Codex

Helmo

Person

Kassander Volso's chief broker at Slavewatch, who keeps the bribe-ledger that decides which passes are watched and which careers end.

Type
Person

Helmo keeps the books at Slavewatch, which in a less honest fortress would be a minor post and here is the second most dangerous job in the central Freedom Mountains. He is a small, dry man of unremarkable appearance, Gorathi by birth and bloodless by temperament, and he has worked for Tribune Kassander Volso longer than most of the garrison has been alive. The garrison calls him the Reckoner. He does not seem to mind.

The navigation fee runs through Helmo. Every payment from the northern villages, forwarded up the coast through the Tamadrezan reeves, lands as an entry in his ledger: who paid, how much, for which stretch of pass, and through which night. From that ledger Volso's patrols are routed, so that a village current on its account finds the soldiers conveniently absent and a village in arrears finds them suddenly thorough. Helmo does not think of the people moving through the passes while he writes. He thinks of the columns balancing. To him the slave trade and the escape trade are the same commerce viewed from opposite ends of a page, and both pay into the same book.

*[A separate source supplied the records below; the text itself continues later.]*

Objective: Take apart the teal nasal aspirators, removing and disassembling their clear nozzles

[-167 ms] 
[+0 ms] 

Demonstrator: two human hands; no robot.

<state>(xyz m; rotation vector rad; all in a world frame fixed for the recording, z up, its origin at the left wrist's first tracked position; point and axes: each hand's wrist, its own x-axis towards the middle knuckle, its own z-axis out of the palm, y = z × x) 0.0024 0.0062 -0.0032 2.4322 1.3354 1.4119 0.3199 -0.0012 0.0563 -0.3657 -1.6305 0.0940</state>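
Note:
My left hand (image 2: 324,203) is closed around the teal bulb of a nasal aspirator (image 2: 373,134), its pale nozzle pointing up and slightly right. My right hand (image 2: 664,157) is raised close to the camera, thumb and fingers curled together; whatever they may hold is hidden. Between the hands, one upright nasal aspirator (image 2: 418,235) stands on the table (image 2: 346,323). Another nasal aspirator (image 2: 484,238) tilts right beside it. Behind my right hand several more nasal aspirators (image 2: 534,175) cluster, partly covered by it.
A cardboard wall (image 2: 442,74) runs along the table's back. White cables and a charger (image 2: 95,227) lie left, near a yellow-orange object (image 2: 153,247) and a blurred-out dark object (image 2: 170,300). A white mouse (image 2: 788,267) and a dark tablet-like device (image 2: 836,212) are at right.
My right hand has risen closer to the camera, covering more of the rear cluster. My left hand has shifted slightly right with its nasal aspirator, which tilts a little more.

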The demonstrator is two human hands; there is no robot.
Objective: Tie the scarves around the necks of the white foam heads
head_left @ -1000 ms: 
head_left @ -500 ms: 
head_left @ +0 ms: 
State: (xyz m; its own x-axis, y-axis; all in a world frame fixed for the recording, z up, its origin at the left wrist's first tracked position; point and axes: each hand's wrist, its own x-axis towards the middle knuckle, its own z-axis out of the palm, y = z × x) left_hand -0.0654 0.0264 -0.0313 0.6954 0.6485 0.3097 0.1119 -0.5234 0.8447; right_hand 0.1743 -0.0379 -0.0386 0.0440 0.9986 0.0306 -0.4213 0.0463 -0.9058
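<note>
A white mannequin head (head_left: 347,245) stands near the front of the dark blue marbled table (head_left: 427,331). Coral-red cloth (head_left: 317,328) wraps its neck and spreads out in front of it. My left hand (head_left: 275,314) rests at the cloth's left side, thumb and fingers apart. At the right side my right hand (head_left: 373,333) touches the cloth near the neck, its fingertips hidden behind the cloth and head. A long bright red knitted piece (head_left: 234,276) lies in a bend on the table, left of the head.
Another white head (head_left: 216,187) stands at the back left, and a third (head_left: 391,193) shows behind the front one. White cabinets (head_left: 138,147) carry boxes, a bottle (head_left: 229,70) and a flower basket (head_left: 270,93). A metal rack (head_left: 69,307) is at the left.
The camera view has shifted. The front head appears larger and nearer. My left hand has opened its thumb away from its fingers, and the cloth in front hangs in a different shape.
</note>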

A debt is a debt. The cargo is a debt, the passage is a debt, the silence is a debt. I do not ask what walks through the dark. I ask whether the account is settled. It usually is. — Helmo, overheard in the Slavewatch counting-room

He keeps a second set of records that matters more than the first. Every Gorathi official who ever took Volso's coin to ignore what the fortress does is named in it, with dates and sums, and copies sit in places Helmo will not discuss. This is the Tribune's insurance, and Helmo is its author and its only reliable index. As long as the ledger exists, the careful men in Azantir cannot afford to let either of them fall. Helmo understands that his own safety and Volso's are the same entry, and he has never given the empire a reason to think otherwise.

What he does not advertise is that a ledger is only as honest as the man keeping it. Helmo records what the patrols are told, not always what they do, and there is at least one lieutenant whose patrols never quite match their paperwork. Whether Helmo has noticed, and whether he has chosen not to write it down, is the kind of question the Reckoner answers by going very still and changing the subject.